Last month, the Securities and Exchange Commission (SEC) finalized business conduct standards for security-based swap dealers (SBSDs).[1] The completion of this rule by the SEC is significant because few security-based swap (SBS) rules have been finalized as compared to the numerous rules completed by the Commodity Futures Trading Commission (CFTC) that govern other types of swaps.[2] These business conduct standards represent the first of four rulemakings that must be finalized before SBSDs will have to register with the SEC.[3]

The SEC’s rule will impact how SBSDs communicate with their counterparties and how they supervise their businesses by generally requiring them to (a) establish supervisor and chief compliance officer (CCO) duties, (b) collect or verify information about the counterparty, and (c) provide certain disclosures regarding the SBS (i.e., material information, clearing rights, and daily mark).

  1. SBSDs already subject to the CFTC’s requirements can leverage existing compliance frameworks. The SEC’s rule is broadly consistent with the CFTC’s business conduct standards which already apply to the largest swap market participants (and to the vast majority of swaps in the market). Many of these already CFTC-registered swap dealers also deal in SBS and will ultimately have to register with the SEC (subjecting them to both agencies’ business conduct standards). Fortunately, the SEC took a less prescriptive approach to some standards than did the CFTC in order to create efficiencies for dealers that have already established infrastructure to become CFTC-compliant. For example, while the SEC’s standards only require Dodd-Frank mandated risk management procedures, the CFTC went further by specifically requiring the establishment of a risk management program that includes risk identification and periodic risk exposure reports. Therefore, although swap dealers will have a fair amount of work to do to establish new processes related to SBS, they can leverage many existing processes and lessons learned from their CFTC compliance efforts.

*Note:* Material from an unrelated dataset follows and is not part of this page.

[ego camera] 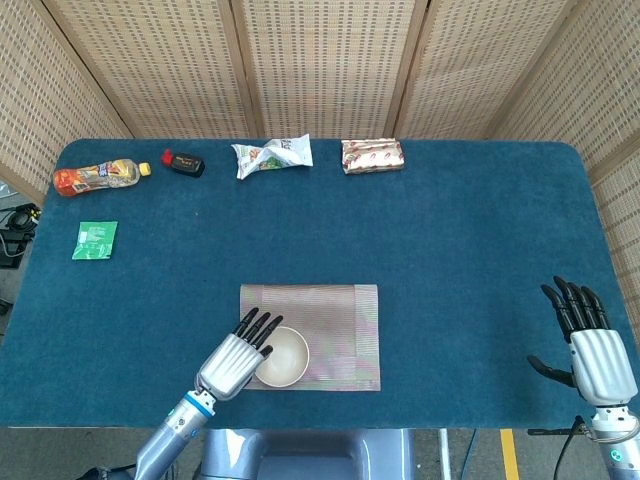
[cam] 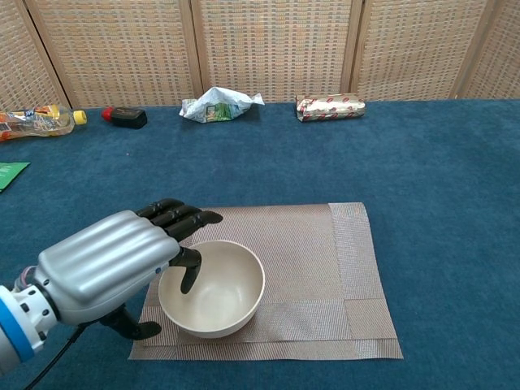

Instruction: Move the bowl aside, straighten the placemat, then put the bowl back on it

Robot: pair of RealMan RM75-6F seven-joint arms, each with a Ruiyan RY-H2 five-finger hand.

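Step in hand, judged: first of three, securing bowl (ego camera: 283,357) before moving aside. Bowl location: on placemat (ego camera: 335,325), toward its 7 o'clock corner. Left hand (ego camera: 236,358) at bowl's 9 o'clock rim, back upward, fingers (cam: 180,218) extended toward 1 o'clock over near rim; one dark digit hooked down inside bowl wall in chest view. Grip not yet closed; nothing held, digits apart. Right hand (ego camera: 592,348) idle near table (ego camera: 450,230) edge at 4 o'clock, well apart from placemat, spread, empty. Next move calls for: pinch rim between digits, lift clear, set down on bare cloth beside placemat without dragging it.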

  2. The CCO requirement looks familiar. Similar to the CFTC’s CCO requirement, the SEC’s business conduct standards mandate that SBSDs designate a CCO who reports directly to the board and is responsible for the firm’s legal and regulatory compliance. Additionally, the CCO must certify and submit an annual compliance report to the SEC that assesses the firm’s compliance system. This should not be a heavy lift for dealers that are already CFTC compliant in this respect.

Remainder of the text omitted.